__EXERCISE DIRECTIONS__. Looking only at the lines below that contain "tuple", give the number of them and no other text.

__DATA SHOWN__.
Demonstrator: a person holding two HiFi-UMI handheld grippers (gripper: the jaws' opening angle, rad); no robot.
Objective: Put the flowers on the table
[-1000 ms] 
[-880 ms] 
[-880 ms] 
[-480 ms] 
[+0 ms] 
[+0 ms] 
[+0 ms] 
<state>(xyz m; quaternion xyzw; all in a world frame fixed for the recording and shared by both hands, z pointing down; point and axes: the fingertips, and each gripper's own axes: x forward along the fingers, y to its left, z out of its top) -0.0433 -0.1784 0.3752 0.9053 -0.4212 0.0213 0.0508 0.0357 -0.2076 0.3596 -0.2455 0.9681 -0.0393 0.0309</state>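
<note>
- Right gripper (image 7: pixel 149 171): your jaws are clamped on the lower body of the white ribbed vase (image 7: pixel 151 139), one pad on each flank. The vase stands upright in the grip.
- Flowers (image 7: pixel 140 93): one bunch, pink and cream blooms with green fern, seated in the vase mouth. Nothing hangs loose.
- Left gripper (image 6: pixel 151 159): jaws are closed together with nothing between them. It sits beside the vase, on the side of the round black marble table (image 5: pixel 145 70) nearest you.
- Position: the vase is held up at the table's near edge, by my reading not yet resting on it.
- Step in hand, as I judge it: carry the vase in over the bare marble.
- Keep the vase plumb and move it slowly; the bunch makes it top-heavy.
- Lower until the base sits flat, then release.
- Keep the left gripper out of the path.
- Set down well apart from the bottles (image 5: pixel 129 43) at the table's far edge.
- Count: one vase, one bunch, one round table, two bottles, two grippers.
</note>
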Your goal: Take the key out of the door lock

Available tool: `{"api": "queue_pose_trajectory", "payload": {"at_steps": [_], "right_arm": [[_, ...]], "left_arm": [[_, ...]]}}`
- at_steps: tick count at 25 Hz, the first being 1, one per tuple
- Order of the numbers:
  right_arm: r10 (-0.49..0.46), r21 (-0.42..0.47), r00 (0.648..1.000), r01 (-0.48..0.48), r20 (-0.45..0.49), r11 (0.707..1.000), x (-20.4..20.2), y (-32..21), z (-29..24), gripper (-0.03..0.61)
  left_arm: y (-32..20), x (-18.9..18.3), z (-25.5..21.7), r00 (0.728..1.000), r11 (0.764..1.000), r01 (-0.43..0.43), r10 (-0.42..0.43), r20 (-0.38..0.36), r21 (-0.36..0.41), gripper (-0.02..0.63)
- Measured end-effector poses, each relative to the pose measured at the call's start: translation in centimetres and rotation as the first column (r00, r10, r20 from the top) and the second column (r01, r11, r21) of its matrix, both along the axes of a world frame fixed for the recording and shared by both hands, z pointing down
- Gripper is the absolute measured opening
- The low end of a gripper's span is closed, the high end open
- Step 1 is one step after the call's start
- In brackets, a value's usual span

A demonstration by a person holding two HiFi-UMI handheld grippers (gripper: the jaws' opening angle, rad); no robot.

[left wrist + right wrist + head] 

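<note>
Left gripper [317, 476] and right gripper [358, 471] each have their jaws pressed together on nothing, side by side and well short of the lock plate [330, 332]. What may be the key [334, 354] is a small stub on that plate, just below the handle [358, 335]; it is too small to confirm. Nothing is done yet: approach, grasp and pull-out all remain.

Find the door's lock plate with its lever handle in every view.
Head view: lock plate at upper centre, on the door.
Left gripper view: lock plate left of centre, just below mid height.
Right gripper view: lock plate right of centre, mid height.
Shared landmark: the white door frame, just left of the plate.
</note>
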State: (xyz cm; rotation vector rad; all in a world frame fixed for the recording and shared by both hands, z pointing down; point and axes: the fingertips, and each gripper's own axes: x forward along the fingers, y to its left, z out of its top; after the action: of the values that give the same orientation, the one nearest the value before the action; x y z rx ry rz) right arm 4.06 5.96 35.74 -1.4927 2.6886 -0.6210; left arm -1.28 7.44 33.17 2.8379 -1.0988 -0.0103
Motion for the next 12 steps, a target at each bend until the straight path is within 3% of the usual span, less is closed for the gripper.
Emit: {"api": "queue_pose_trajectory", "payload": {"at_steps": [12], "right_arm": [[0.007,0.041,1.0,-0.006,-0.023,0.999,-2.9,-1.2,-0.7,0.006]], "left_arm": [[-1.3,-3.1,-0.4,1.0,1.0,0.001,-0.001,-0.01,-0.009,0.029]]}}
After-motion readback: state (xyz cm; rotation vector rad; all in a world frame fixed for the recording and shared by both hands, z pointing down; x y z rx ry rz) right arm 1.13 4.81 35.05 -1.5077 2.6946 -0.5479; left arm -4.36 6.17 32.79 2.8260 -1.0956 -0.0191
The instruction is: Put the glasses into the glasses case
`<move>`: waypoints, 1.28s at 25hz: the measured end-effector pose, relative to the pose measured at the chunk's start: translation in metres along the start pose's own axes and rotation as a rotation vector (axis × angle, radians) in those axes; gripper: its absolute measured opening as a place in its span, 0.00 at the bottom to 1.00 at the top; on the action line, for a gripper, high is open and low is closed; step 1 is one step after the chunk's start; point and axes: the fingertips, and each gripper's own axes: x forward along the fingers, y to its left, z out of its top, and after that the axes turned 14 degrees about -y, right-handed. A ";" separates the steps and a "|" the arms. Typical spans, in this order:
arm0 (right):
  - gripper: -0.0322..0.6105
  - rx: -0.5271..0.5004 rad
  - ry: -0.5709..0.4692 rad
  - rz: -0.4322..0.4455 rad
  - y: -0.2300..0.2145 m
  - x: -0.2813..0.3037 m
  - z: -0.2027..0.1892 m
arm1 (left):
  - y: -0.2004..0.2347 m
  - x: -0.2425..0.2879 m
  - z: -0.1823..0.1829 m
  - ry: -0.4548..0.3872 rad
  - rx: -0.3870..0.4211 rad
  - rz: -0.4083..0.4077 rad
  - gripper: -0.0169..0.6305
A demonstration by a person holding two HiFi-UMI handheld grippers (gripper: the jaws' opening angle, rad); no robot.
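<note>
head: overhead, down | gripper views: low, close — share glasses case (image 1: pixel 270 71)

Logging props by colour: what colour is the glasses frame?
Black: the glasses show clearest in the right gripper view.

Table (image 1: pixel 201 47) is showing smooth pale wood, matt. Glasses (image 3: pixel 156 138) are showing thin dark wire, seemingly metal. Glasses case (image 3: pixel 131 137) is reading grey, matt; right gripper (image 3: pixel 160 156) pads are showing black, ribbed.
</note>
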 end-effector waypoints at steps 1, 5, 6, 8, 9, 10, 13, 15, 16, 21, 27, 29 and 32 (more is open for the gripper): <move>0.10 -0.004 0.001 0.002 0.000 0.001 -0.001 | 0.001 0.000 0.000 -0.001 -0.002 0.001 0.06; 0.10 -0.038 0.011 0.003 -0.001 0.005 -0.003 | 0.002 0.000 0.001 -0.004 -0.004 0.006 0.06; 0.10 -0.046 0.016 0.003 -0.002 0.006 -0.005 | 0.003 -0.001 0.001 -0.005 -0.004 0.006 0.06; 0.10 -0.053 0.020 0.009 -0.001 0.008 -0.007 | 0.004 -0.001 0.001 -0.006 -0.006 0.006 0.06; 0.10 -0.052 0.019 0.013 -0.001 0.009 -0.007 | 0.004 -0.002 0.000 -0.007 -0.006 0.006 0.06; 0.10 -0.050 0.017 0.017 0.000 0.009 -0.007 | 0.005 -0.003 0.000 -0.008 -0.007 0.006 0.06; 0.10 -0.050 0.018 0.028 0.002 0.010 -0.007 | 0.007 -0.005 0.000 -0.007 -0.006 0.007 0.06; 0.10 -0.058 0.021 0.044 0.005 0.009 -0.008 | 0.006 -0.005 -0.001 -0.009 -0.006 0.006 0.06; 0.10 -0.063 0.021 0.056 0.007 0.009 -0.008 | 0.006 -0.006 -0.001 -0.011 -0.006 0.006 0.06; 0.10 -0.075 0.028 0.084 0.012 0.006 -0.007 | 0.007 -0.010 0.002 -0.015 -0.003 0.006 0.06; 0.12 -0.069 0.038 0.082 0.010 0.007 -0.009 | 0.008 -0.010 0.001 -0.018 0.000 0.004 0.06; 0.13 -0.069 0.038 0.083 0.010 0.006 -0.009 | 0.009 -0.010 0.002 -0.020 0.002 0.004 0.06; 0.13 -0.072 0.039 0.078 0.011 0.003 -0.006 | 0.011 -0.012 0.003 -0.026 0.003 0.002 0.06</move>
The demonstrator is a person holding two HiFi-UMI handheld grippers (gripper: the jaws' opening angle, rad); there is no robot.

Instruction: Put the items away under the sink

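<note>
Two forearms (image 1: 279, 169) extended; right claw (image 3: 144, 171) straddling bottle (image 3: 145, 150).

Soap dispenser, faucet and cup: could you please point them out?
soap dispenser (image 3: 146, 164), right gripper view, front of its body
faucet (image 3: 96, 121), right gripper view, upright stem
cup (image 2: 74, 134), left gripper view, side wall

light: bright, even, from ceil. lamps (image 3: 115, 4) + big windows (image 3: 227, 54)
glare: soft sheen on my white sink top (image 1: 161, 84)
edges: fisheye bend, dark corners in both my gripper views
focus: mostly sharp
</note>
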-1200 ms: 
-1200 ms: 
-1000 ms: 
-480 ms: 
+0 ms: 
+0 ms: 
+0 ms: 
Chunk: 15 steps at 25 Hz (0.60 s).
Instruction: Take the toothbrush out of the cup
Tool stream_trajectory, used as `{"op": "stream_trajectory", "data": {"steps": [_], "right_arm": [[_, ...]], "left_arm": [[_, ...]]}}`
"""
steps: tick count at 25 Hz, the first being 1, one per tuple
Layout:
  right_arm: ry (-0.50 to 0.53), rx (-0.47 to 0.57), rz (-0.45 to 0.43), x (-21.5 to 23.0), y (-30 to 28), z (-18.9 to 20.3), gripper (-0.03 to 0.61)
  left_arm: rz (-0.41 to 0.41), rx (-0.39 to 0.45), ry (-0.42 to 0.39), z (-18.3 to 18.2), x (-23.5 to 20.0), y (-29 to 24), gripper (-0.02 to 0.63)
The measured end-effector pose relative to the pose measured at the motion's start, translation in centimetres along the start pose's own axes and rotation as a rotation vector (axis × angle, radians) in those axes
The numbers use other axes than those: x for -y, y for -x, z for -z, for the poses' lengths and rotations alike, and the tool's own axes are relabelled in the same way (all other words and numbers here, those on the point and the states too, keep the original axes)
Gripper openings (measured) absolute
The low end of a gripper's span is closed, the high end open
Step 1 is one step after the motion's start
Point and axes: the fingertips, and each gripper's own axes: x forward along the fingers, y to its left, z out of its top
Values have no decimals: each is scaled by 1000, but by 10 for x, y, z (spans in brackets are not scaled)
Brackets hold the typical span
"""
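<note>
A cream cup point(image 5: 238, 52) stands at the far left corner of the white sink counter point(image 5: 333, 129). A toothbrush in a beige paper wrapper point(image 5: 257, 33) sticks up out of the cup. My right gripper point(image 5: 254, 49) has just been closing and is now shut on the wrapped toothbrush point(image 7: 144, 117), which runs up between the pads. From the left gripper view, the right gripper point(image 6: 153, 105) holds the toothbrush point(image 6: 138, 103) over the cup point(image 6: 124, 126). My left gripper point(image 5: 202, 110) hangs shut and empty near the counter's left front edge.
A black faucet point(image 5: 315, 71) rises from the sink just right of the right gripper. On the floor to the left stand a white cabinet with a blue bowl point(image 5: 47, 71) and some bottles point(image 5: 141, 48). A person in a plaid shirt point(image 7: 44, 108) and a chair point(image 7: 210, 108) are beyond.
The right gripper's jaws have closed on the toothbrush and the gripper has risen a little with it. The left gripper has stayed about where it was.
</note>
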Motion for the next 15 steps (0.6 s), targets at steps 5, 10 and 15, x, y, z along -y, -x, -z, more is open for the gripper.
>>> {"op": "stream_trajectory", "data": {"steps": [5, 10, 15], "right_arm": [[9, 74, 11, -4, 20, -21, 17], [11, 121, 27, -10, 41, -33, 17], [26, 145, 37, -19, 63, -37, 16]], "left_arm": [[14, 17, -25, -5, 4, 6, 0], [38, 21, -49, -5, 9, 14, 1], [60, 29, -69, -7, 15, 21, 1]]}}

__ANSWER BOX__. 2